Chapter 2

454 49 3
                                    

Tepat pukul 2 dini hari, Sean terbangun dari tidurnya. Di sampingnya terdapat Jayyan dan Xeina yang tertidur nyenyak sembari memeluknya.

Pelan-pelan Sean melepas pelukan mereka agar tak terbangun. Saat pelukannya lepas, Xeina bergerak membuat Sean panik. Namun Sean langsung bernafas lega saat Xeina berbalik dan kembali tertidur nyenyak.

Perlahan Sean turun dari kasur kemudian berjalan menuju arah pintu. Tanpa menimbulkan suara, Sean membuka pintu kemudian keluar lalu menutupnya kembali dengan pelan.

Saat keluar, pemandangan pertama yang Sean dapatkan adalah suasana mansion yang suram. Tidak ada satupun lampu yang hidup di seluruh penjuru mansion, yang ada hanya cahaya bulan yang masuk lewat jendela kaca sehingga Sean masih dapat melihat di kegelapan.

Sean mulai menuruni anak tangga dengan perlahan. Setelah sampai di bawah, Sean kemudian berjalan menuju    halaman belakang rumah. Entah kebetulan atau apa, kunci pintu menuju halaman belakang masih tertempel di sana.

Saat Sean hendak duduk di salah satu bangku, tiba-tiba perhatian Sean teralihkan dengan siluet seseorang yang berjalan menuju gudang belakang.

Tanpa pikir panjang, Sean mengikuti orang itu sampai ke dalam gudang. Saat masuk, betapa terkejutnya Sean mendapati sebuah tangga di sana. Sean dengan ragu tetap berjalan menuruni tangga, sebuah terowongan gelap menyambut Sean.

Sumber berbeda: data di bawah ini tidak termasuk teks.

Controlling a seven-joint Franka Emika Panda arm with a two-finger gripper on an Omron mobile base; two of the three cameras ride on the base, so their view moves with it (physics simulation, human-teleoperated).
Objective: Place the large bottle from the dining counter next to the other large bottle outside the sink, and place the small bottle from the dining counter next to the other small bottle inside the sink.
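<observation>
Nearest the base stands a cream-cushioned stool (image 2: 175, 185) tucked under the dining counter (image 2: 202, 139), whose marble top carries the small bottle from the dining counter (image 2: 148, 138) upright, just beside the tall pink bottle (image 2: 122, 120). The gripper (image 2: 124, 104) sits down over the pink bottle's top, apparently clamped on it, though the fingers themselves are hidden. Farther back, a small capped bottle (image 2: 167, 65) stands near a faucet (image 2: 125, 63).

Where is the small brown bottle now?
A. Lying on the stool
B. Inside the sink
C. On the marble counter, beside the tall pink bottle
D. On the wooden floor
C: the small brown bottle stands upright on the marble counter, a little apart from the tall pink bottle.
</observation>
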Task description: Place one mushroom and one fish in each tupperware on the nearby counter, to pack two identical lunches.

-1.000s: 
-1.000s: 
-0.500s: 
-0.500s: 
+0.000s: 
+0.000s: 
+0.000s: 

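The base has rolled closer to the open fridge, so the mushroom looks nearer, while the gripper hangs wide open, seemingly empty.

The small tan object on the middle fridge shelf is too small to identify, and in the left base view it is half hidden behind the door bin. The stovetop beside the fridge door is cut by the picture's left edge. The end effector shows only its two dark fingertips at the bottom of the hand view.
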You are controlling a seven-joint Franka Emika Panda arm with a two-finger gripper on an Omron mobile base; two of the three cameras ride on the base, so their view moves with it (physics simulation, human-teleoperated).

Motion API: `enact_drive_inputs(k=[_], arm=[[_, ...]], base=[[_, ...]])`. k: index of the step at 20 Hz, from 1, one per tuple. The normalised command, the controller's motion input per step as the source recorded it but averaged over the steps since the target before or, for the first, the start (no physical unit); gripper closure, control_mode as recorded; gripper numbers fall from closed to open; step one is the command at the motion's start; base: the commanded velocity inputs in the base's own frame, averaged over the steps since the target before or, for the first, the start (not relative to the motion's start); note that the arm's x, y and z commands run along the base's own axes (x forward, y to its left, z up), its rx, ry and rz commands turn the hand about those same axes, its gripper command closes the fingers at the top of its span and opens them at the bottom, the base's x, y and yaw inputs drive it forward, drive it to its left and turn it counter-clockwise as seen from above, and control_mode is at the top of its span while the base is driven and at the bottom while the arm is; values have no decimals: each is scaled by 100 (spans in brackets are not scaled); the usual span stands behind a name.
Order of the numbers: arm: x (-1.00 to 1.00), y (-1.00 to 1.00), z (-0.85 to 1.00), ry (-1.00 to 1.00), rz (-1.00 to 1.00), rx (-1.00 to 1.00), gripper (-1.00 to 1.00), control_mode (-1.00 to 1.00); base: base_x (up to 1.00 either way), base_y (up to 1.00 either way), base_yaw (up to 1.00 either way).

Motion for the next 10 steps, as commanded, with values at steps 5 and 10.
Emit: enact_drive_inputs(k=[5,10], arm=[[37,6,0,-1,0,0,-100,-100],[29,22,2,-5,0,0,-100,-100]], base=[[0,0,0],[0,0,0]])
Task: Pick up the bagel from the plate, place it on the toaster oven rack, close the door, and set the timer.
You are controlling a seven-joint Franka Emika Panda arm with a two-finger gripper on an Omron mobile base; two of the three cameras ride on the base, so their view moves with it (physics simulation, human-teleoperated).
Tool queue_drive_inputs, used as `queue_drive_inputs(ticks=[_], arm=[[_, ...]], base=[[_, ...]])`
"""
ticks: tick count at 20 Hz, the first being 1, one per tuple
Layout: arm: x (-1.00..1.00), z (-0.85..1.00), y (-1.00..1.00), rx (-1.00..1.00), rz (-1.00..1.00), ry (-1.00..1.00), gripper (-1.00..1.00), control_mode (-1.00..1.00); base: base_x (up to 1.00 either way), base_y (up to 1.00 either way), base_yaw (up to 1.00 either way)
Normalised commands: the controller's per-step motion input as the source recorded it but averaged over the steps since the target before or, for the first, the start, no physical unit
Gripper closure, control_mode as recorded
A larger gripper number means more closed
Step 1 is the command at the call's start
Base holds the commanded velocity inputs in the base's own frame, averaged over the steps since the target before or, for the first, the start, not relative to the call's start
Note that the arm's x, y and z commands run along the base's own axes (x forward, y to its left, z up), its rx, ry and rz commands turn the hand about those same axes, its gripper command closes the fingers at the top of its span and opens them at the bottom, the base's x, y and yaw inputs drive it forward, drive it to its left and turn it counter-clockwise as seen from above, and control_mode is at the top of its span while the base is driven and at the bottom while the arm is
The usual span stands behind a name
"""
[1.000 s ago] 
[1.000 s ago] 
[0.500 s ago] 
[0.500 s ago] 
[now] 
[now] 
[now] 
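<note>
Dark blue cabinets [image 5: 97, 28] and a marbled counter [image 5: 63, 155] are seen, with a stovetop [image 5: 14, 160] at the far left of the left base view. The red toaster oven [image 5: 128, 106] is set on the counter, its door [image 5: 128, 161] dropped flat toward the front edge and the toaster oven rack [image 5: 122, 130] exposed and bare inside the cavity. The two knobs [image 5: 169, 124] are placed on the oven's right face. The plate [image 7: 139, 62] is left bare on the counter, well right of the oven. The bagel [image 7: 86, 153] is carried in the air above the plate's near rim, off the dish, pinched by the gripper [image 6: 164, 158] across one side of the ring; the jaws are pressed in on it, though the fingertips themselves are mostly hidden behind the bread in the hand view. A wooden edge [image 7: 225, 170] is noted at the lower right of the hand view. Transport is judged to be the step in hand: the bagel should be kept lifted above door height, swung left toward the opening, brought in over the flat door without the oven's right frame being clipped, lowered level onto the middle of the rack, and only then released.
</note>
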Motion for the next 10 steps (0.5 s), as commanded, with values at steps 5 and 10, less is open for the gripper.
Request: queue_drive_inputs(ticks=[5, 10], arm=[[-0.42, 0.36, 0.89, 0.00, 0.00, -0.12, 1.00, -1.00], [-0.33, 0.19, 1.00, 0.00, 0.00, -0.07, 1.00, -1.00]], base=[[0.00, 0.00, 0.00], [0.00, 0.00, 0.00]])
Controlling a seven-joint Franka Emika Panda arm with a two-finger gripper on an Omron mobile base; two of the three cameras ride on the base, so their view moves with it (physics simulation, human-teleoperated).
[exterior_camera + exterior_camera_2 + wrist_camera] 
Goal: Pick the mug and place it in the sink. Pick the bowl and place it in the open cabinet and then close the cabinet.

Meskipun begitu, Sean tetap berjalan hingga ia sampai di sebuah ruangan dengan pencahayaan minim. Di dalam ruangan itu berisi beberapa ruangan kecil yang Sean yakini sebagai penjara. Sean benar-benar terkejut melihat pemandangan di hadapannya. Ia tak pernah tau bahwa ada ruangan seperti ini di mansion Asteria.

Sean kemudian melirik ke sana kemari mencari keberadaan seseorang yang ia ikuti tadi. Tapi bukannya mendapatkan orang itu, Sean justru mendapati seseorang yang sedang duduk memeluk lutut di salah satu sel.

Sean menghampiri sel tersebut dengan perlahan. Saat sampai, Sean hanya berdiri menatap orang itu dengan penasaran. Sedangkan orang itu yang menyadari ada seseorang di sana langsung mendongak. Raut terkejut langsung tertera di wajah pucat orang itu. Sean yang melihatnya hanya menatap bingung.

"Sean."lirih orang itu dengan suara serak.

"Hm? Kau mengenalku?"tanya Sean bingung.

"SEAN TOLONG. KELUARIN GUE DARI SINI.SELAMATKAN GUE SEAN. DIA ADA DI SINI. DIA SUDAH MATI TAPI DIA MASIH ADA DI SINI."teriak orang itu sembari menghampiri Sean.

Sean reflek memundurkan tubuhnya saat orang itu berusaha keluar dari jeruji besi.

Sean menatap wajah orang di hadapannya, berusaha mengingat apakah mereka pernah bertemu sebelumnya atau tidak. Namun semakin Sean berusaha mengingat, kepalanya menjadi sakit di sertai pusing.

Sementara orang di depannya terus berteriak, Sean berusaha menetralkan rasa sakit di kepalanya hingga ia kemudian terjatuh tak sadarkan diri.


°°°°°°°°°°°°°



Sean membuka matanya dengan perlahan, pemandangan pertama yang ia lihat adalah Sakha yang memandang dirinya khawatir.

"Papah."panggil Sean lemah.

"Iya sayang, apa kepalamu masih sakit? Pusing? Bilang sama papah kalau ada yang sakit."ucap Sakha sembari menggenggam tangan Sean.

"Kepalaku sakit, pusing juga. Mau di peluk papi Saga."rengek Sean membuat Sagara yang baru masuk tersenyum senang yang menurut Jaren dan Sakha adalah senyum menyebalkan.

"Sini sayang sama papi."Sagara kemudian naik ke kasur kemudian memeluk Sean yang langsung di balas oleh Sean.

"Sean sama papah saja ya. Papi harus segera bersiap, kan hari ini pernikahan kakakmu Riana."bujuk Sakha.